- British quad poster
- Directed by: Bernard Knowles
- Written by: Sydney Box Muriel Box
- Based on: the novel by Graham Greene
- Produced by: Muriel Box Sydney Box
- Starring: Michael Redgrave Jean Kent Joan Greenwood Richard Attenborough
- Cinematography: Geoffrey Unsworth
- Edited by: Alfred Roome
- Music by: Clifton Parker
- Production company: Production Film Service
- Distributed by: General Film Distributors (UK)
- Release date: 2 April 1947 (London);
- Running time: 109 minutes
- Country: United Kingdom
- Language: English
- Budget: £161,800
- Box office: £128,100 (by Dec 1949) or £155,300

= The Man Within (film) =

The Man Within is a 1947 British, Technicolor, adventure, crime, drama film, directed by Bernard Knowles and starring Ronald Shiner as Cockney Harry, Michael Redgrave, Jean Kent, Joan Greenwood and Richard Attenborough. In the United States, it was released in a slightly shorter version, retitled The Smugglers. It was produced by Triton Films and Production Film Service. The film was also presented by J. Arthur Rank and the Rank Organisation. The film was adapted from the 1929 novel The Man Within by Graham Greene.

==Plot==
The story is told from the point of view of Seaman Andrews (Richard Attenborough), the ward of 19th-century smuggler chieftain, Carlyon (Michael Redgrave). Feeling persecuted by his stern disciplinarian guardian, Seaman Andrews jumps ship and turns Carlyon over to the customs officials. A deadly fight ensues, during which both Andrews and Carlyon escape and head their separate ways.
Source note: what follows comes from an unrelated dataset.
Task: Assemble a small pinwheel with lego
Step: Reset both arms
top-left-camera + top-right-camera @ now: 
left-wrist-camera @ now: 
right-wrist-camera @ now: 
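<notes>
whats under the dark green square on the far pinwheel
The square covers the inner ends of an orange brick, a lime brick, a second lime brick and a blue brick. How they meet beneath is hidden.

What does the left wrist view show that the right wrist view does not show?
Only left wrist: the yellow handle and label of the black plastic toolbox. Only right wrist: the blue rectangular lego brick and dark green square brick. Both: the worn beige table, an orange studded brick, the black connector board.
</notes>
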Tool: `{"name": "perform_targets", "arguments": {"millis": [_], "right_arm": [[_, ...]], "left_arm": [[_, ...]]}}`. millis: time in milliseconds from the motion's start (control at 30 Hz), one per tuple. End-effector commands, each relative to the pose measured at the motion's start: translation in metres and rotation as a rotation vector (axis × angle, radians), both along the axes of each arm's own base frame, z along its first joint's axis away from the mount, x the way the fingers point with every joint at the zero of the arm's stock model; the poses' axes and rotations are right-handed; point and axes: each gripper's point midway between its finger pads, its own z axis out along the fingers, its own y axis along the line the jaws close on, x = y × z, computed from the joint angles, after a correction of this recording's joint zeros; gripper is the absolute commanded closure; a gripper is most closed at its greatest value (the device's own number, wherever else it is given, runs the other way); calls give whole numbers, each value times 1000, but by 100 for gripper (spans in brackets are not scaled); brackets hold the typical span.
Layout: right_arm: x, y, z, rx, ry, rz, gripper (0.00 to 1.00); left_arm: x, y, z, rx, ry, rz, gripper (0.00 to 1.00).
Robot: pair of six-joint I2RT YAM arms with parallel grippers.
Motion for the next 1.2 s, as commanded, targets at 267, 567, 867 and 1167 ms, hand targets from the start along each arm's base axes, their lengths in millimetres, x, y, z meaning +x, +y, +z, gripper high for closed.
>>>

Upon befriending the stepson of a customs agent who was killed by Carlyon, Andrews agrees to testify against his onetime friend and protector in court. To bind the bargain, Lucy (Jean Kent), mistress of the Crown's Attorney, has sex with the impressionable, misguided Andrews. Finally realizing that the forces of justice are no more ethical than his fellow smugglers, Andrews refuses to testify against Carlyon, and is himself thrown into prison. However, a happy ending results from all this intrigue.

==Cast==
- Michael Redgrave as Richard Carlyon
- Jean Kent as Lucy
- Joan Greenwood as Elizabeth
- Richard Attenborough as Francis Andrews
- Francis L. Sullivan as Braddock
- Felix Aylmer as Priest
- Ronald Shiner as Cockney Harry
- Ernest Thesiger as Farne
- David Horne as Dr Stanton
- Ralph Truman as Prison Interrogator
- Allan Jeayes as Judge
- Basil Sydney as Sir Henry Merriman
- Danny Green as Hake
- George Merritt as Hilliard
- Lyn Evans as Warder
- Herbert Lomas as Farmer
- Cyril Chamberlain as Runner
- Charles Rolfe as Court Usher
- Maurice Denham as Smugglers
- Pete Murray
- David Stringer
- John Olson as Junior Counsel
- Torin Thatcher as Jailer

==Reception==
The film lost an estimated £6,500. According to one account the film earned producer's receipts in the UK of £81,000 and overseas of £74,200.

Greene later described the film as "terrible".